Officials at the CSU Office of the Chancellor told us that in addition to the demand studies, they used Fall 2024 waitlist information from four CSU campuses—Fresno State; California State University, Long Beach (Cal State Long Beach); California State Polytechnic University, Pomona (Cal Poly Pomona); and California State University, Northridge to estimate market demand.4 However, as we previously describe, waitlist numbers may understate the demand for campus housing. For example, the CSU Office of the Chancellor requested Fall 2024 waitlist information from its campuses in late August 2024 but did not specify the date at which they should have recorded their waitlists. According to the CSU Office of the Chancellor’s director of long-term finance, the system did not specify a date because the campuses’ processes vary and the CSU Office of the Chancellor wanted to provide flexibility for campuses to supply the most accurate information. As a result, the CSU Office of the Chancellor used waitlist information the four campuses reported as of September 2024. This date was after or near the start of the Fall term, when their waitlist numbers were likely among their lowest. Using this waitlist information likely resulted in CSU’s 2025 housing plan underreporting demand by roughly 1,100 waitlisted students.

The CSU Office of the Chancellor’s approach to developing its housing plan also omitted potential market demand for new beds at 12 campuses that did not report market demand studies or waitlist data. According to officials at the CSU Office of the Chancellor, these campuses are adequately meeting their demand or have vacant beds in their housing stock. However, two of these campuses—Cal State Monterey Bay and Chico State—reported in September 2024 that they had a combined total of more than 700 students on their waitlists. Further, the CSU Office of the Chancellor reported in its 2025 housing plan that Cal State Monterey Bay and Chico State experienced housing occupancy rates of 98 percent and 99 percent respectively for Fall 2024, suggesting that they may be experiencing or may soon experience unmet demand for housing.

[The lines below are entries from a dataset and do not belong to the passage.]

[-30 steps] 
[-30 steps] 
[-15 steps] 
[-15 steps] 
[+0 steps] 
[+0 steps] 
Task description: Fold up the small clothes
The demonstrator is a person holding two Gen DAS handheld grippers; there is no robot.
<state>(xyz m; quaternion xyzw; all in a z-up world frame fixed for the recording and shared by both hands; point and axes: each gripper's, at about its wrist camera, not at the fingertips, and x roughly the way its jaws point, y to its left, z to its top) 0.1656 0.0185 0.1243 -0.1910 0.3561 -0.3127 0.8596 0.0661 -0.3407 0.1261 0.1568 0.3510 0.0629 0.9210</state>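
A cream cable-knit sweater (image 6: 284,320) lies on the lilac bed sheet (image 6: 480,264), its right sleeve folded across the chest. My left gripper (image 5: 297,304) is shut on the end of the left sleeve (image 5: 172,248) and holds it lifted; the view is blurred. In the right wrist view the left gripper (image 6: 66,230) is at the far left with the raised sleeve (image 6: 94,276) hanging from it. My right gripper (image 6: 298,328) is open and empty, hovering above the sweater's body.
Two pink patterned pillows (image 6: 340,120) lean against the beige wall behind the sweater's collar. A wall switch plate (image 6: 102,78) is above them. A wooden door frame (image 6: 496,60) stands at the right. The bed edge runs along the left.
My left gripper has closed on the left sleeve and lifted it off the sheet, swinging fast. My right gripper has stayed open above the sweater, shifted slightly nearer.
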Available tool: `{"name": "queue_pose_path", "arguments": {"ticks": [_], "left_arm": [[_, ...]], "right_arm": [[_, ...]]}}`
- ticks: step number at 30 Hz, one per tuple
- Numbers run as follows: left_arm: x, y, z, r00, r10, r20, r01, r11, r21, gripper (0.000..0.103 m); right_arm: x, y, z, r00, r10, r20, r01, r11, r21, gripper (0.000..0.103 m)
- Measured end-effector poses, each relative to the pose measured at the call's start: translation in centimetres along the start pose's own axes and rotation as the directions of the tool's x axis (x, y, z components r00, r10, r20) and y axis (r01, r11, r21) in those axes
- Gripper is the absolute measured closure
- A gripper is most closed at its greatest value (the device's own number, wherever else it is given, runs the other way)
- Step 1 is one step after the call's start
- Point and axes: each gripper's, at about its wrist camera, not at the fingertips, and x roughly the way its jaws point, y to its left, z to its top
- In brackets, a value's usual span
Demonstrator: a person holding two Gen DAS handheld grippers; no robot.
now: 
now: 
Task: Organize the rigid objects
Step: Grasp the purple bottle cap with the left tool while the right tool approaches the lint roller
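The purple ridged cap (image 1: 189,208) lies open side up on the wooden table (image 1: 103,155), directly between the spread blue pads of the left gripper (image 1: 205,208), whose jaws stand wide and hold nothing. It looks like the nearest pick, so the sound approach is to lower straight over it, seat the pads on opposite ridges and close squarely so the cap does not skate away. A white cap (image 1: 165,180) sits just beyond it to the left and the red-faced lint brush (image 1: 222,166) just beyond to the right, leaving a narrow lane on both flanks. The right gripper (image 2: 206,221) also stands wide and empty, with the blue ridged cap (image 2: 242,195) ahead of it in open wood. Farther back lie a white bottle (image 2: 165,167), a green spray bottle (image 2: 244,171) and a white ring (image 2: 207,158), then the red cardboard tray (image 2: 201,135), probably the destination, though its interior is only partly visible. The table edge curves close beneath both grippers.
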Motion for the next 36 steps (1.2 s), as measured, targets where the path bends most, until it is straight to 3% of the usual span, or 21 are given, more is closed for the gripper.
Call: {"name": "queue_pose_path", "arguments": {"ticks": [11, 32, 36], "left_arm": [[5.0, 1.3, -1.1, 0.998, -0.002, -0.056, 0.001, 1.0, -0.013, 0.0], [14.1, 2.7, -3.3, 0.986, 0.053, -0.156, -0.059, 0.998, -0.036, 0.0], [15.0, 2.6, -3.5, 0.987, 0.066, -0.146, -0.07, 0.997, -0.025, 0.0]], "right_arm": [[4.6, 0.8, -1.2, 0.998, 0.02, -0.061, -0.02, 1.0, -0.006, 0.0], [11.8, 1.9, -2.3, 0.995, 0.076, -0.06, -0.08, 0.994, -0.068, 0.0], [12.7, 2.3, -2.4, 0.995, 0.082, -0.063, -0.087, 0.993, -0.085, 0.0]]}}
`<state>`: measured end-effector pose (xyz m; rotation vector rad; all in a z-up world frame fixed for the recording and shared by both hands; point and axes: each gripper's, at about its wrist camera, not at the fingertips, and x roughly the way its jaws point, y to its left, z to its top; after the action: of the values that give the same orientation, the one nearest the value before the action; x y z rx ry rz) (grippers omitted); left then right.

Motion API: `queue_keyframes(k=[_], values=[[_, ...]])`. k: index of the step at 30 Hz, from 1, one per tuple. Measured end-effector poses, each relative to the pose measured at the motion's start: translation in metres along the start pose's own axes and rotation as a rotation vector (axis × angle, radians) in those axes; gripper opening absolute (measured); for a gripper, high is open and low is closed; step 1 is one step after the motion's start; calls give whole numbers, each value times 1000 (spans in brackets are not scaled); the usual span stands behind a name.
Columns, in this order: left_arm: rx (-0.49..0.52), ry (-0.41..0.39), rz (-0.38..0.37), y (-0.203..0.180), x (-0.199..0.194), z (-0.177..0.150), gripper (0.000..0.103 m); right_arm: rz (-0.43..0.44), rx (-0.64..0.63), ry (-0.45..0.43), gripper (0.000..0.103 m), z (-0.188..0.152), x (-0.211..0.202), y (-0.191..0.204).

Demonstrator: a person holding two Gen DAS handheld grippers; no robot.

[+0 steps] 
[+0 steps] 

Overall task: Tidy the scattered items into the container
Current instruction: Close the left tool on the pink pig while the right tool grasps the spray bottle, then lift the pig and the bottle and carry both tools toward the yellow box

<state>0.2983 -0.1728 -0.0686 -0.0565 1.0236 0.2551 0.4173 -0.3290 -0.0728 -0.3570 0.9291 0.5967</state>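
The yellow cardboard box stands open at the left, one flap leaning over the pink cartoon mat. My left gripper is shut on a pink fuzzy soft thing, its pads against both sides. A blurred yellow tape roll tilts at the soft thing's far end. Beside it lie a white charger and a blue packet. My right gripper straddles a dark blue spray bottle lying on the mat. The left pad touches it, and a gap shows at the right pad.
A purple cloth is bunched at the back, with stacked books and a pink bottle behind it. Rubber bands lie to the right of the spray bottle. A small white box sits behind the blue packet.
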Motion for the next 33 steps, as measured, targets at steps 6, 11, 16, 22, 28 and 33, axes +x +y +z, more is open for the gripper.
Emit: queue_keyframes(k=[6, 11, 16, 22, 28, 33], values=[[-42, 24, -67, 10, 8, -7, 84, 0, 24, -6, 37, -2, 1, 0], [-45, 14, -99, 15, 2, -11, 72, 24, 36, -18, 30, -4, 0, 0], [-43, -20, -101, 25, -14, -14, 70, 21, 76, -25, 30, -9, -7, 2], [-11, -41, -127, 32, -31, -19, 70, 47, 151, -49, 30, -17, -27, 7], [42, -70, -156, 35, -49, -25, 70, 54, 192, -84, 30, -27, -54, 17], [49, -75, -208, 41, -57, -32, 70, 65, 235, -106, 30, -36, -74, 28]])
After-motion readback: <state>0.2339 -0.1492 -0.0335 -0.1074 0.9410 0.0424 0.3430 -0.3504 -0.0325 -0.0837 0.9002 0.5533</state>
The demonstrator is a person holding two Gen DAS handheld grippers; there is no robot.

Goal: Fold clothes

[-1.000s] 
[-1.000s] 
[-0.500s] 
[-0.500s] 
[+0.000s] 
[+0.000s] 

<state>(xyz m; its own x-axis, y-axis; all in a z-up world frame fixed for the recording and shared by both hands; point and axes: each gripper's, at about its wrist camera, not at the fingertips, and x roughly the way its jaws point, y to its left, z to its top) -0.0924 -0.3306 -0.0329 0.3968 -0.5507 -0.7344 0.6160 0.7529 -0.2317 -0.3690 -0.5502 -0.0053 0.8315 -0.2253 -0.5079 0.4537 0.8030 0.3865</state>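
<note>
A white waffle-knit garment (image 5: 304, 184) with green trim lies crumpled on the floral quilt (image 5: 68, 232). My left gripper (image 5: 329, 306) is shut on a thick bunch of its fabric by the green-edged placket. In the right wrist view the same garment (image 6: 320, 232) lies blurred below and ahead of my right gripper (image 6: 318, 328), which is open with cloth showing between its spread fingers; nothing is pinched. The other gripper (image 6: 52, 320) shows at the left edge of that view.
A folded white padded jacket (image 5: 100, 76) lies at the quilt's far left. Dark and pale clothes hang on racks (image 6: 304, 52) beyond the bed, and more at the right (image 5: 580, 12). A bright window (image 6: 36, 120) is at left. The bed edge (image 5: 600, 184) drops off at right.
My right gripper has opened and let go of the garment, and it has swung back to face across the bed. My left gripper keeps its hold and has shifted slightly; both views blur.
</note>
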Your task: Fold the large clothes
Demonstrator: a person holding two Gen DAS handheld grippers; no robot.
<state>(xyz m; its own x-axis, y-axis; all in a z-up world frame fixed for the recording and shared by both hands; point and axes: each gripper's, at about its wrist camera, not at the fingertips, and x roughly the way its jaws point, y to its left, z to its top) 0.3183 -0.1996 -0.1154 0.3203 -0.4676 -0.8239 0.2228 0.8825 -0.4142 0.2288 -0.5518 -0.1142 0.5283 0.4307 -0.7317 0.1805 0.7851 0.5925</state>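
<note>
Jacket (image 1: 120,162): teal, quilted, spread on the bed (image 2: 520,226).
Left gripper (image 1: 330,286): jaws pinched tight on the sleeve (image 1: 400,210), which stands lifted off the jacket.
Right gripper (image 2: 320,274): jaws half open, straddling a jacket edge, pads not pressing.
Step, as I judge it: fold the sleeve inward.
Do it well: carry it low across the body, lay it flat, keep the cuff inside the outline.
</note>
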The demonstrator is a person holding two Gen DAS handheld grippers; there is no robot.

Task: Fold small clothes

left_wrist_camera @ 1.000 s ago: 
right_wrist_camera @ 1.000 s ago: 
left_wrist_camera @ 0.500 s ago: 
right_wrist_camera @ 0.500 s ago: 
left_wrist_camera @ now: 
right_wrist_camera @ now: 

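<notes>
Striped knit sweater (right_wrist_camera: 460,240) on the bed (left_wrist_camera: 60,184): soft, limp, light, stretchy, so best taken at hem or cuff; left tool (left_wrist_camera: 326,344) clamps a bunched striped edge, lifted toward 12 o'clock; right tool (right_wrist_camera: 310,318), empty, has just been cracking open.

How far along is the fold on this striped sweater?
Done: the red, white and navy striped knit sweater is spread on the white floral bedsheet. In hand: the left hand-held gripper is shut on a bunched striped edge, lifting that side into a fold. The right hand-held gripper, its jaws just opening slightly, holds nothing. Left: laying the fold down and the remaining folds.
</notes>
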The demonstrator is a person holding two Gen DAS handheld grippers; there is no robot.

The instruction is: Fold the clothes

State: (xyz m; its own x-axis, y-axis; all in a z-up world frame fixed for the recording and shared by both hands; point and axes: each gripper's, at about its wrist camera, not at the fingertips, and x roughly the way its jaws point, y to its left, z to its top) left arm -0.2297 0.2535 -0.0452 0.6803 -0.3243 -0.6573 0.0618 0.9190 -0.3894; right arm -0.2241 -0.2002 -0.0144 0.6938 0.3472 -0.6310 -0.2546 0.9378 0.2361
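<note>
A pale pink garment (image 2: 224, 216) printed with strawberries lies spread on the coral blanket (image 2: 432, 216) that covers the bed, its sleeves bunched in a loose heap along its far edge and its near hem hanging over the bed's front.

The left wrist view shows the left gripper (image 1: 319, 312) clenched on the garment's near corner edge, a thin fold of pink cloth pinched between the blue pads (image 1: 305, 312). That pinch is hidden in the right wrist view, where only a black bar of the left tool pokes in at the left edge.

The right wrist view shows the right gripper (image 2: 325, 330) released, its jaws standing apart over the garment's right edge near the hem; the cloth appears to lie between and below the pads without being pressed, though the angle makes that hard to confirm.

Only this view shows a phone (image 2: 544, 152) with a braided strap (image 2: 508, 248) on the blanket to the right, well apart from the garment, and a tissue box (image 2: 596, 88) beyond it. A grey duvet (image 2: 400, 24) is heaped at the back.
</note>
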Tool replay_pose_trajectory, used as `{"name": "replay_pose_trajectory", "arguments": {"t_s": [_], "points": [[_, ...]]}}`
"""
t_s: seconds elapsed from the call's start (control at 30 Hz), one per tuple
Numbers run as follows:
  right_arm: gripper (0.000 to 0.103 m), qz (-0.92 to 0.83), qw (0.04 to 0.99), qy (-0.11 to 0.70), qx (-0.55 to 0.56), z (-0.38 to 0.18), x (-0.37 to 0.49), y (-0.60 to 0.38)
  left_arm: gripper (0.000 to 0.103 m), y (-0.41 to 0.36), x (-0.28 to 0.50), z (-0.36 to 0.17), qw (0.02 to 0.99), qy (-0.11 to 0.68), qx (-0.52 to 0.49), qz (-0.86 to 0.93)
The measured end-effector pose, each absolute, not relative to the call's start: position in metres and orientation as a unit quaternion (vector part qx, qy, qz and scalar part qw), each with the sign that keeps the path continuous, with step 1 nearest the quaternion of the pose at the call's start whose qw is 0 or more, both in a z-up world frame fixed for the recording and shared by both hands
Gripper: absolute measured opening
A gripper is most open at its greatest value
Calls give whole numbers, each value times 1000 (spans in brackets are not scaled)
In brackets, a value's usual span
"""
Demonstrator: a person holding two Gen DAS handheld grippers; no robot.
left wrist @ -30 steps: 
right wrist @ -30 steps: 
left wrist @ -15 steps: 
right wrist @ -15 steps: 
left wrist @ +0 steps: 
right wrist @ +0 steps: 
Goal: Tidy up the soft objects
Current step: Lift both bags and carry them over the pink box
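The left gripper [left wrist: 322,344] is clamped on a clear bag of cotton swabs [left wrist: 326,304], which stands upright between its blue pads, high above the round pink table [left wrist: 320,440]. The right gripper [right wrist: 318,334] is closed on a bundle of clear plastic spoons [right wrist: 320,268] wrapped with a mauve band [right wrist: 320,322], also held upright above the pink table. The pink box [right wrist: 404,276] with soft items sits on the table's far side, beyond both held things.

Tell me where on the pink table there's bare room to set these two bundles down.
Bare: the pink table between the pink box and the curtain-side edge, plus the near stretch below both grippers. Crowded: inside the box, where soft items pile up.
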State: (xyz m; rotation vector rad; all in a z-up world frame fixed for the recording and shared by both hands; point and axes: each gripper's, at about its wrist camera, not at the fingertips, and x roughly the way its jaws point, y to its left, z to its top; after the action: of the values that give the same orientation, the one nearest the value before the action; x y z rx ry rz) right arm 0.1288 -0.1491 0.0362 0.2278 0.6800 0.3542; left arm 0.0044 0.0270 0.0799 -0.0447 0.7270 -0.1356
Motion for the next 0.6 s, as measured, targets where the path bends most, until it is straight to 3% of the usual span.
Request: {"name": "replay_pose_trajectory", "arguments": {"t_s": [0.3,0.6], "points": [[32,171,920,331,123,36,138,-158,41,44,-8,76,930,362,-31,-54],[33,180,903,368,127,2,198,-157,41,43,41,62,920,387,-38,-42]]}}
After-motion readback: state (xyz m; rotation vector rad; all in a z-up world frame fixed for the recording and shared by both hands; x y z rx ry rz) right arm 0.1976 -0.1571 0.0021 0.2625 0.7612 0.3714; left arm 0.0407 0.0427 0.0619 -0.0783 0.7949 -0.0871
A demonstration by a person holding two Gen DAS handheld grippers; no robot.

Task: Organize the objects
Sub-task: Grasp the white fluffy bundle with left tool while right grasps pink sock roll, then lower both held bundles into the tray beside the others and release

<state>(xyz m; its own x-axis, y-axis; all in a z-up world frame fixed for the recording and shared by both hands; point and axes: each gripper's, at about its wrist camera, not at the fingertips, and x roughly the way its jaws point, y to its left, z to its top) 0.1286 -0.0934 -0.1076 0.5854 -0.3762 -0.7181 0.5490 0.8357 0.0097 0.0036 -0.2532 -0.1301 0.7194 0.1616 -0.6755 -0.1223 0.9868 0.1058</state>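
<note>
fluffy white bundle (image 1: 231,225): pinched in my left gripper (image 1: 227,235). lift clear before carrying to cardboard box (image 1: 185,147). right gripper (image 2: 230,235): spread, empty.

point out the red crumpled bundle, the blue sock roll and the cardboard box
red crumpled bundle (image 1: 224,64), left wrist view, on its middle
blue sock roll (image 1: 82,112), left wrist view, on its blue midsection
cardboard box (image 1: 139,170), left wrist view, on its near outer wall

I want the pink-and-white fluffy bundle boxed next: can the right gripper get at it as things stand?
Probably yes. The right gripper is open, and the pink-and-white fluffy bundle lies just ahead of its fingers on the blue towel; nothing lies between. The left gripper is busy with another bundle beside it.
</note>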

Additionally, campuses with vacancies may still have demand for specific types of units or rental rates that are not available in the existing housing stock. For example, housing officials at UC San Diego observed a significant increase in demand after opening new types of housing. Despite not being in the CSU system, this example illustrates that opening new types of housing may increase demand. When we discussed with officials at the CSU Office of the Chancellor about the system’s exclusive use of available demand studies and waitlist data and why they excluded other considerations to inform its determination of market demand, the assistant vice chancellor stated that CSU believed the underlying data sources were sufficient to perform the analysis in response to the Legislature’s request to identify how CSU’s housing plan could support addressing the degree gap. Nonetheless, the CSU Office of the Chancellor could incorporate other metrics, which Figure 9 describes, to improve its assessment of market demand in the future.

The CSU Office of the Chancellor identified in its 2022 housing plan other potential ways it could improve its overall assessment of student housing needs, but it has not taken action to address those areas. For example, the 2022 housing plan states that better data collection would include clearer information on the number of students in need of housing who have low incomes or are experiencing housing insecurity. Similarly, the system indicated in its 2022 housing plan that a more sophisticated survey tool would be needed to estimate the number of students with low incomes who are not accommodated on campus because the campus lacked capacity or rents were too high. However, in its 2025 housing plan, CSU again used outdated data in these two areas that may have affected its overall assessment of student housing needs.

Lastly, the CSU Office of the Chancellor stated in its 2022 housing plan that it would create a systemwide committee of various staff, including housing, financial aid, and capital planning and construction staff, in an effort to improve its future housing plans. It stated that this committee would examine student needs assessments and research, analyze enrollment trends and graduation data, and evaluate short- and long-term housing demand and affordability studies. However, the CSU Office of the Chancellor did not address this commitment in its 2025 housing plan. When we asked why the system did not form the proposed committee, neither the assistant vice chancellor nor the university planner could provide an explanation. Forming a committee of this nature would enable the CSU Office of the Chancellor to focus on resolving the issues we identified and improving the utility of its student housing plan.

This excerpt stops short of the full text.